WORK INSTRUCTIONS: Using the listing below, set down exactly the lines starting at the line that contains "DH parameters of" and ending at the line that contains "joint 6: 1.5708", both included, and no others.

· · ·

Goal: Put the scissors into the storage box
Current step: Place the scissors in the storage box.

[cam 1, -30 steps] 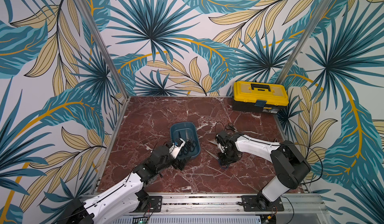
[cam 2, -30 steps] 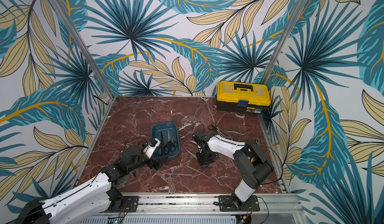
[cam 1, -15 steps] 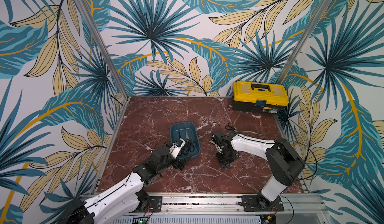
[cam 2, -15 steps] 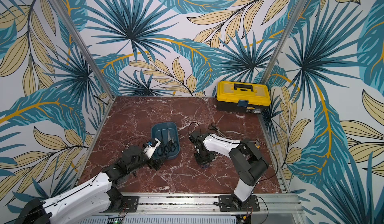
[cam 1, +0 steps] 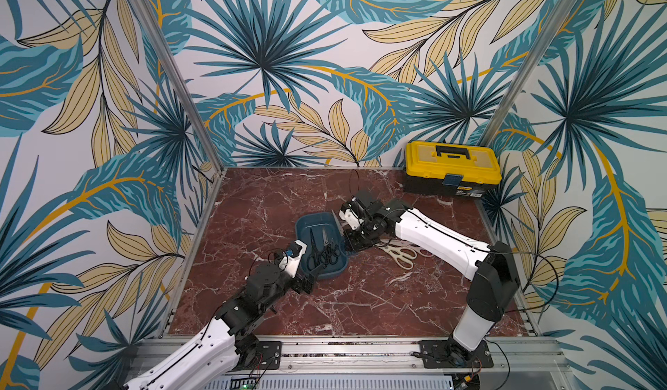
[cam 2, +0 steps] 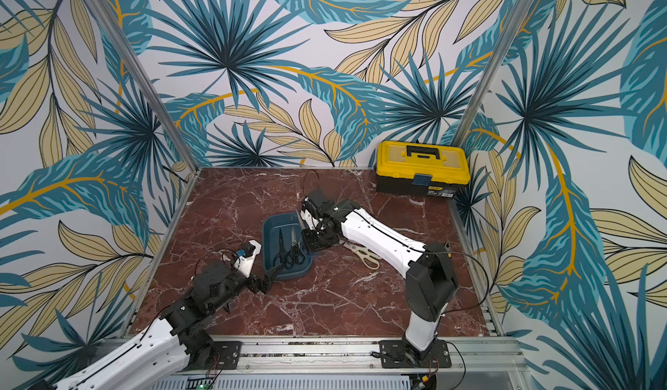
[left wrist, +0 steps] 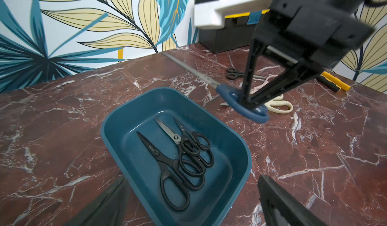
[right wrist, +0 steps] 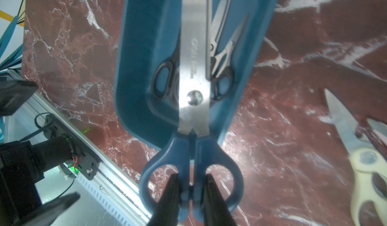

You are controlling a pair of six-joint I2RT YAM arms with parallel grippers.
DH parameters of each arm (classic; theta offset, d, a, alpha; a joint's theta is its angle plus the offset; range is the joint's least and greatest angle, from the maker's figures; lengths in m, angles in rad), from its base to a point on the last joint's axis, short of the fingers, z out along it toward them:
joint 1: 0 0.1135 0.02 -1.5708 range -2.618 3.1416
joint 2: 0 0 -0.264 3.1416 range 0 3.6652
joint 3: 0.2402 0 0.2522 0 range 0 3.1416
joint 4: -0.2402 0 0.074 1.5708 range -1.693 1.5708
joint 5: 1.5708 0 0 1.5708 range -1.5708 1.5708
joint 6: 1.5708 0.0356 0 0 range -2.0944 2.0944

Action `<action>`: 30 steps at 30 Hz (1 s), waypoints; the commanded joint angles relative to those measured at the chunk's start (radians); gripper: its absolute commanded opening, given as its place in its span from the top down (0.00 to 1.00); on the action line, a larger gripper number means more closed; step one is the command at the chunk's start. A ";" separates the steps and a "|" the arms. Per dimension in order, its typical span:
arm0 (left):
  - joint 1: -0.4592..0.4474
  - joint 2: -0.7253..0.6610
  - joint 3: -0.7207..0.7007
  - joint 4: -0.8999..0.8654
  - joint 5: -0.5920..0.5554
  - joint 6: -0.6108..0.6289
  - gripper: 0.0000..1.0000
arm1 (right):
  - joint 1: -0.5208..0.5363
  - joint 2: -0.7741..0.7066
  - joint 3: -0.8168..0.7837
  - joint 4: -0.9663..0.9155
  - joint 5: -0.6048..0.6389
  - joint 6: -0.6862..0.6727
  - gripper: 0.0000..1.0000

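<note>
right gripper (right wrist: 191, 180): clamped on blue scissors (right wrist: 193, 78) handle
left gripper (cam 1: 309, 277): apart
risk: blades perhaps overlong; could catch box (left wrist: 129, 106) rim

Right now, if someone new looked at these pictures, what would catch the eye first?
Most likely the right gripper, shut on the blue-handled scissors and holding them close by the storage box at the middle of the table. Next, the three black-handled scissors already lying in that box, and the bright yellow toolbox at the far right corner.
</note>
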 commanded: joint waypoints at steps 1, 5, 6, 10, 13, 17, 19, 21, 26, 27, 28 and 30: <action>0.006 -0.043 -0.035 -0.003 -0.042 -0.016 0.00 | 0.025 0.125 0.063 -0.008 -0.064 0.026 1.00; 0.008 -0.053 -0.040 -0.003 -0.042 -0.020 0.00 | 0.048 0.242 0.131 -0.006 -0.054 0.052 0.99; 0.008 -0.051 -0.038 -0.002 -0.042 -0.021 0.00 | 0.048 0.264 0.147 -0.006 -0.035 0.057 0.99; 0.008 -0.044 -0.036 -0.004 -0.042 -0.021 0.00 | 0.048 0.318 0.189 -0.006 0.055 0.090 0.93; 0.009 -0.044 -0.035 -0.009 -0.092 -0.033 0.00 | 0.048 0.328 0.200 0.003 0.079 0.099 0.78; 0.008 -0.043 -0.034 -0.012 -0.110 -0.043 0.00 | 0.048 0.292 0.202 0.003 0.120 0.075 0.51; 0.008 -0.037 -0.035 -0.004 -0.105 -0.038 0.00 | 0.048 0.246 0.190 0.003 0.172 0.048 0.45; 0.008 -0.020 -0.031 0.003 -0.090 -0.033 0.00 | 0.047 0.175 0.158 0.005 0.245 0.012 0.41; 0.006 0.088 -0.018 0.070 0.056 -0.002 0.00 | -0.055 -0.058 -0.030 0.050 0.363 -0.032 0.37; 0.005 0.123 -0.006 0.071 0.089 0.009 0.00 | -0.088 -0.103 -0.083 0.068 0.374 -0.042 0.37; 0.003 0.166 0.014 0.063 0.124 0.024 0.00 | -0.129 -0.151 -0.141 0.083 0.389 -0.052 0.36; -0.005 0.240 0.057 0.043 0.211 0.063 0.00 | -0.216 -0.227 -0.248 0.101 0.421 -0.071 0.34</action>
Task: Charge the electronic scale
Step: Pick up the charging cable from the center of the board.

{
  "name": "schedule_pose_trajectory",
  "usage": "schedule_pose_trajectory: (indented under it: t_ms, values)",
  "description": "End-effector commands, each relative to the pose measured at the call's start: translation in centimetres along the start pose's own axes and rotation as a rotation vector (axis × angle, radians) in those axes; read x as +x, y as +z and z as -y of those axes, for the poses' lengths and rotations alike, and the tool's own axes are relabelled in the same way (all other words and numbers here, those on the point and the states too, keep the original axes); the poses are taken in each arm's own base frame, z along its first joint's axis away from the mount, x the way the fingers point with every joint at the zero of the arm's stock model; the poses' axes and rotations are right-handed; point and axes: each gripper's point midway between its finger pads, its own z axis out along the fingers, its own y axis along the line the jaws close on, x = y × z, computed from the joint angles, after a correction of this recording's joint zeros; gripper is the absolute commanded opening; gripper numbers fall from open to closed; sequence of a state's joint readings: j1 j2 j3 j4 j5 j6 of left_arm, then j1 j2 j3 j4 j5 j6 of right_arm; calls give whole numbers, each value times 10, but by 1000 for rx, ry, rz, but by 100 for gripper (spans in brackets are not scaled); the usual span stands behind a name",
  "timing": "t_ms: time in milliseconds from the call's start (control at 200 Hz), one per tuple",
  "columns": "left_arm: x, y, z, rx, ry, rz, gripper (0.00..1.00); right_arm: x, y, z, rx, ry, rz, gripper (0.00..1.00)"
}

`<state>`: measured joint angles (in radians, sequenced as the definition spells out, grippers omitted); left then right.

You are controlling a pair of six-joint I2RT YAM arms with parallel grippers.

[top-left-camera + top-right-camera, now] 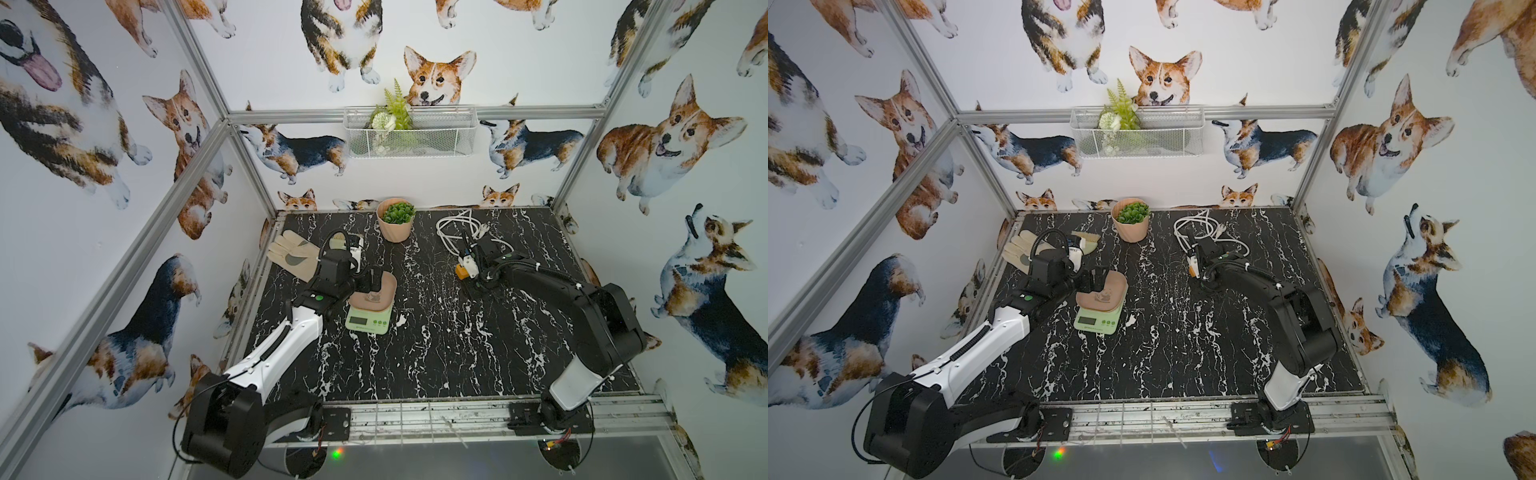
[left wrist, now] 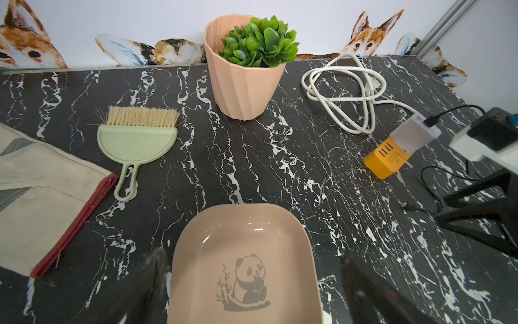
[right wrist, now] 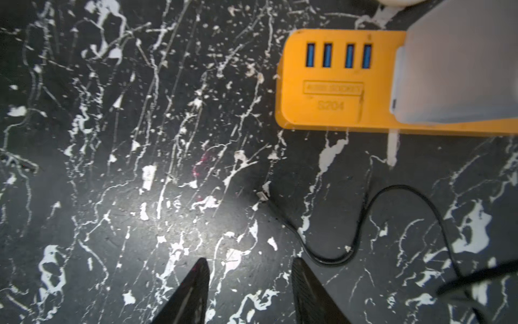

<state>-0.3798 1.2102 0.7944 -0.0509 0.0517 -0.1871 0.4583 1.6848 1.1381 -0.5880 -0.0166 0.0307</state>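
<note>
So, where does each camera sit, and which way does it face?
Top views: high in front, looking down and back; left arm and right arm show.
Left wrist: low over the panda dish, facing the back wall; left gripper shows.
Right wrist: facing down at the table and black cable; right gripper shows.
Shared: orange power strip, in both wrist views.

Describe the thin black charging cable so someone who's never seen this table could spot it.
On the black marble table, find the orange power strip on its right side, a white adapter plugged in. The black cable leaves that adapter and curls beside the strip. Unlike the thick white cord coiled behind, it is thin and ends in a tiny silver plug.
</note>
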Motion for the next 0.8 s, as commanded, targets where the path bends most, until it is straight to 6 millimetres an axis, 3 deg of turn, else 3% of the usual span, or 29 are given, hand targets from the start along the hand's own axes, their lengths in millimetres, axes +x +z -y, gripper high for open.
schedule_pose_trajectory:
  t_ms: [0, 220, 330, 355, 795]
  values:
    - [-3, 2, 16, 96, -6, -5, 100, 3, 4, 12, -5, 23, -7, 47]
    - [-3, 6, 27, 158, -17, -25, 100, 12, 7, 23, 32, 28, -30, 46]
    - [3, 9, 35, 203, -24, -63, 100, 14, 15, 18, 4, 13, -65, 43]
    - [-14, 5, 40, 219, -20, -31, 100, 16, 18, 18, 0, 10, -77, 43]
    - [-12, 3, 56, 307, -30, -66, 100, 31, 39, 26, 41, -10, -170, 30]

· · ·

SOLUTION TO THIS TASK:
DH parameters of each arm (classic; theta offset, d, a, alpha; a joint's theta is its angle plus the offset; range is the joint's least and greatest angle, from the maker's figures; lengths in m, angles in rad), from its base to a point on the last joint's axis, short of the fingers, z out along it toward them:
joint 1: 0 0.1135 0.02 -1.5708 range -2.618 3.1416
joint 2: 0 0 -0.264 3.1416 range 0 3.6652
joint 3: 0.2402 0 0.2522 0 range 0 3.1416
joint 4: -0.2402 0 0.074 1.5708 range -1.693 1.5708
joint 5: 1.5708 0 0 1.5708 range -1.5708 1.5708
joint 6: 1.5708 0.0356 0 0 range -2.0944 2.0944

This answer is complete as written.